A África é um continente rico e diverso, mas é visto, com frequência, como um espaço homogêneo e associado à pobreza, não só nas representações nos livros didáticos, mas, também, na imagética social; há décadas vem sendo assim. Durante um bom tempo, a história africana foi apenas conhecida no Ocidente europeu por meio do paradigma que o filósofo alemão Hegel descreveu como a inexistência do fato histórico antes da colonização europeia no continente, tendo os africanos permanecido em estado de barbárie, selvageria e infantilidade, até o encontro com os colonizadores europeus.
Na interpretação hegeliana, a África subsaariana ou África Negra era, em si, exótica, primitiva, dominada pelo caos geográfico e impenetrável, o que a fazia sem autonomia para construir as próprias histórias, por viver seus habitantes em estado de completa selvageria. Como bem sabemos, os filósofos alemães são produtos de seus tempos históricos e tanto a visão hegeliana quanto as visões kantianas estavam impregnadas, também, sobre um alicerce iluminista de interpretação vertical sobre as relações sociais e históricas. Além desses autores, muitos outros filósofos europeus dos séculos 17 e 18 foram responsáveis pelo engrandecimento do ideal de supremacia e dominação europeia.
Para o historiador Carlos Lopez, as raízes da inferioridade africana são muito mais profundas, “elas inseriram-se nas bulas papais Dum Diversas, data de 1452, e Romanus Potifex, 455, que deram o direito às monarquias europeias, sobretudo à portuguesa, de despojar e escravizar eternamente os chamados ‘maometanos’, pagãos e povos pretos em geral”. Em especial a Dum Diversas previu claramente o direito de invadir, conquistar, expulsar e dar lugar aos infiéis e inimigos de Cristo, onde quer que eles fossem encontrados na terra.

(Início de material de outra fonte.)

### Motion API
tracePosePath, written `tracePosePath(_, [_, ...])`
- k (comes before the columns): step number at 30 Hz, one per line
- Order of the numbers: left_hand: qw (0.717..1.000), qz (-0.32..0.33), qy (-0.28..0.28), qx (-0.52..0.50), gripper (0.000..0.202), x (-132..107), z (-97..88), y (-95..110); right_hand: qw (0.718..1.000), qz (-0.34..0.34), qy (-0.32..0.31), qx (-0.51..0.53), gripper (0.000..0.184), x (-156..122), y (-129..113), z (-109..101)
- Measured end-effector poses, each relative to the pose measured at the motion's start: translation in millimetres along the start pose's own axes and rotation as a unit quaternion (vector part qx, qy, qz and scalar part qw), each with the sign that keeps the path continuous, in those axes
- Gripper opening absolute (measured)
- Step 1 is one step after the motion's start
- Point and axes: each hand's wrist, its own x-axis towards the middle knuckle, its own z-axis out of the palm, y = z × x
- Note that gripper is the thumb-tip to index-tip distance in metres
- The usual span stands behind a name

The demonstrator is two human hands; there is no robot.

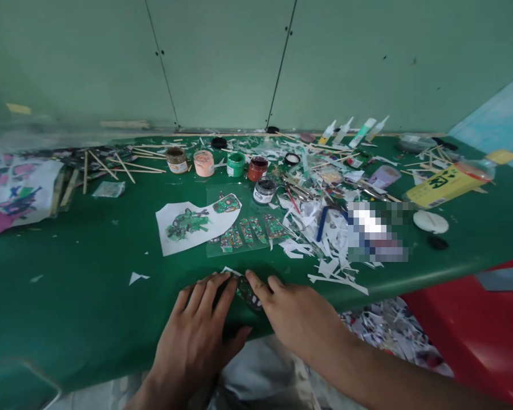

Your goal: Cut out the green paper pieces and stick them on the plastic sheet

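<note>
At the front of the table, a small dark green patterned piece (pixel 248 293) with a white paper edge lies between my hands, partly covered by them. My left hand (pixel 196 324) rests with fingers stretched out, its fingertips at the piece's upper left and its thumb apart. From the right, my right hand (pixel 297 313) lays a straight index finger on the top of the piece; its thumb is hidden. Just beyond lie a white paper cutout (pixel 166 242) with a green figure on it and a clear sheet (pixel 256 250) carrying several green patterned shapes.
Open paint jars (pixel 204 163) stand in a row behind the cutout. White paper scraps (pixel 337 250) cover the right side, with a blue-handled tool (pixel 322 223) among them. A yellow-labelled bottle (pixel 444 185) lies at right. Wooden sticks (pixel 149 169) lie at the back left.
</note>
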Motion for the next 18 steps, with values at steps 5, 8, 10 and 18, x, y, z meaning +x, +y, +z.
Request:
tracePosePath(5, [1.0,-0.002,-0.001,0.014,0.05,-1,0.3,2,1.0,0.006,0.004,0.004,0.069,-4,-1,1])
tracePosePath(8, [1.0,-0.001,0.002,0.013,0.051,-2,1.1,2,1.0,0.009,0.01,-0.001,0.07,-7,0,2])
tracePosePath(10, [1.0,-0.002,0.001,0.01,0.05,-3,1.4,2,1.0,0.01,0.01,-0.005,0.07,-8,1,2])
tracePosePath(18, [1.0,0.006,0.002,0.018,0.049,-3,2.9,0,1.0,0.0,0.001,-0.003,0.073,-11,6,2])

Entretanto, na década de 1960, em virtude dos processos de independências das colônias africanas e pela construção de uma identidade descolonizada, começou um forte movimento de mudança nos métodos, abordagens e escrita, que tinham como intuito positivar as culturas africanas e, em especial, as culturas africanas ao sul do Saara. Tal movimento, encabeçado pelo historiador burkinabe Joseph Ki-Zerbo, colocou em questão as interpretações europeias simplistas e marginais sobre o continente africano, pois, durante muito tempo, a história da África foi uma espécie de capítulos de antropólogos e etnografia inundados de simbolismos nutridos pelo princípio da inferioridade e o intenso desejo de civilizar o africano modelando-o ao que é considerado superior. Assim, tendo como argumento central que “A África também tem uma história”, nasceu sobre a prerrogativa de reescrever as histórias africanas sob o âmbito da pluri e interdisciplinaridade. Destarte, a proposta, colocada pelo historiador burquinense, anunciou um novo futuro possível para as construções das alteridades dentro do continente.
A finalidade dos Ki-Zerbo, bem como a de outros historiadores africanos, era desvincular a história do continente africano da concepção epistemológica frutificada pelo hegelianismo, que entendia que um povo sem escrita é um povo sem passado, sem história e, igualmente, sem cultura, uma interpretação simplista e reducionista da complexidade efetiva da historiografia do continente africano. A imparidade historiográfica africana está ligada ao apego mnemônico e à oralidade como elemento legítimo e válido para se pensar a história, pois é através desta, centrada também na ancestralidade, coletividade do grupo e na identidade, que o indivíduo africano é constituído e construído socialmente.
Em tempo. Joseph Ki-Zerbo (21 de junho de 1922/4 de dezembro de 2006) foi historiador e educado na Universidade de Sorbonne, em Paris, graduando-se com um grau de honra em história pelo Institut d’Études Politiques, em Paris, em 1955. Retornou à África, primeiramente a Conacri (Guiné) e, então, à sua cidade natal Burkina Fasso, onde foi politicamente ativo desde 1958. Até sua morte, foi um dos líderes do partido de oposição pelo Parti pour la Démocratie et le Progrès (PDP). Paralelamente a sua vida política, foi um grande estudioso, historiador e escritor. Em 1972 publicou L’Histoire de l’Afrique Noire, uma referência para estudos e a história da África.